I don’t understand how people can sign up to do something and then not do it. Oh wait. Because I end up having to do it. Hey, we don’t need to sign up to be cookie manager. We’ll just leave that for Tempe. We don’t need to sign up for camp certification. We’ll just leave that for Tempe. Nevermind that I ask other people to do these things and say that I can’t do it all. Too bad. And I keep having girls ask me when they will go camping. Lovely. No pressure there.
I had two other people to run the Spring Book Fair with me. They both had sick kids during the week of the book fair. I worked every single day. I did all the reorders. I restocked the drawers. I handled the money. Which, by the way, I can’t get PTO to take off my hands and deposit. And hey, they don’t need to get back to me. Because the only person running under deadlines is me.

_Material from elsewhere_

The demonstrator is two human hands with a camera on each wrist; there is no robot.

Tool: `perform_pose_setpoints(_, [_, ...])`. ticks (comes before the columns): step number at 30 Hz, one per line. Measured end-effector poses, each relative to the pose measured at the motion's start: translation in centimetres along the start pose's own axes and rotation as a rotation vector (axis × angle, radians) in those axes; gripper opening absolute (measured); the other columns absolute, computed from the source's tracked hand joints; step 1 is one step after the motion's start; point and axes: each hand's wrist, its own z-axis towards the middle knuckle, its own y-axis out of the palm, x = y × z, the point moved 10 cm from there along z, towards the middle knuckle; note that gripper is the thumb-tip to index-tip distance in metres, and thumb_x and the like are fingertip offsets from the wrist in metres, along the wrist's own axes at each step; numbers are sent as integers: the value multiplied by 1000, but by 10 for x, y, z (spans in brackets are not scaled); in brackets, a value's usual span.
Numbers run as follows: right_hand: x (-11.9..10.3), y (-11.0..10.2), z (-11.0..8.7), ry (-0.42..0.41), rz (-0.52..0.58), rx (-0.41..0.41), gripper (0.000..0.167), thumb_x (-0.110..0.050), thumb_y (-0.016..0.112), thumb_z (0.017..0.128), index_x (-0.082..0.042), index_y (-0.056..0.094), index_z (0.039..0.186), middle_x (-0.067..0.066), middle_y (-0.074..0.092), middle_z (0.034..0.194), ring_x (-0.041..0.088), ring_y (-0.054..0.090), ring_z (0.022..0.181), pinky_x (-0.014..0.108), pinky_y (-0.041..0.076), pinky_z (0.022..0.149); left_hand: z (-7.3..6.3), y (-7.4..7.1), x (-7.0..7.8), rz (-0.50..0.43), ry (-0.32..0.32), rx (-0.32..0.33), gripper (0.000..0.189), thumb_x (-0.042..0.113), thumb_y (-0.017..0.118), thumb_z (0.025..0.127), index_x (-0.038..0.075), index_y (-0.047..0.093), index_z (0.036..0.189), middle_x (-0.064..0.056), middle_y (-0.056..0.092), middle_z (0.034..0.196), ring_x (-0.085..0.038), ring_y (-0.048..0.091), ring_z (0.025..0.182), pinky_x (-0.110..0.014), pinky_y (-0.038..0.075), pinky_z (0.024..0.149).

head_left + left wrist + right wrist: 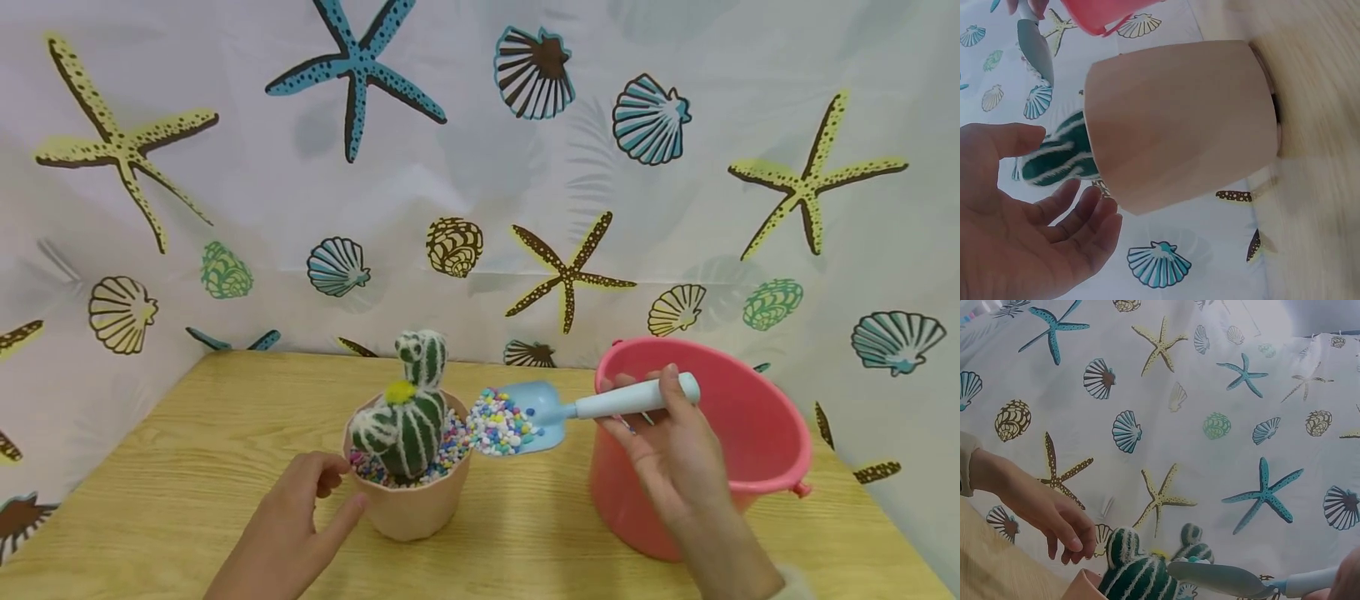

And I’m missing those deadlines. I input the incentive order for the troop for the cookie orders on time, but I had a question and the cookie chair undid my input and now it’s past the due date and I can’t do it. I only hope she will fix it. They wouldn’t punish the scouts for the cookie person, would they?
After last year doing the Art Appreciation Night I asked for a co-chair so it wouldn’t be all me. Literally, the volunteers only had to show up for the evening. I had everything purchased, prepped and there. Someone signed up and told me that I had only to tell them what to do and they would do it.
I find out this month that the person is well-intentioned but unreliable. She seems to have forgotten that she signed up as a co-chair and is only planning to show up to volunteer that night. I keep reminding her, but it isn’t getting anywhere. So this will be all me as well. While I am trying to straighten out the cookie mess, get the money out of my house, finish up the credit to the teachers, take the camp training, which I still have to sign up for, plan scout meetings, handle Easter, summer school and basic life.
I’m drowning. I took myself out of art appreciation for next year. I will tell the parents next year that if they don’t sign up for cookie manager there will be no cookie sales, therefore no activities. I will not be doing soup labels, which I haven’t finished any of this year so far. It doesn’t look like I will be doing the spring book fair. I made it quite clear that I don’t want to do it for cash for PTO, just credit for the school. The PTO president won’t let me do a presentation to the PTO to set up a modest budget to cover the costs with the book fair so there will be more credit, because how many books do we need to buy anyhow? They might want to do it for cash. It won’t be me. I’m not rearranging my family’s life for over two weeks for what comes down to the president and the vice-president making decisions on the money. They can do the work. Yes, stuff is voted on by everyone present at a meeting, but it has been made clear to me that they block presentations, much less getting something on the table for voting. Essentially, they control it.
Which will leave me with the troop. Really, if you get the same training manual that I do and I say there is a class that we must take to go camping, look it up! I don’t have time to sign myself up, much less tell you when to do it. I didn’t want to be leader in the first place. I wanted to be co-leader.
Three weeks from now and I will be down to just scouts.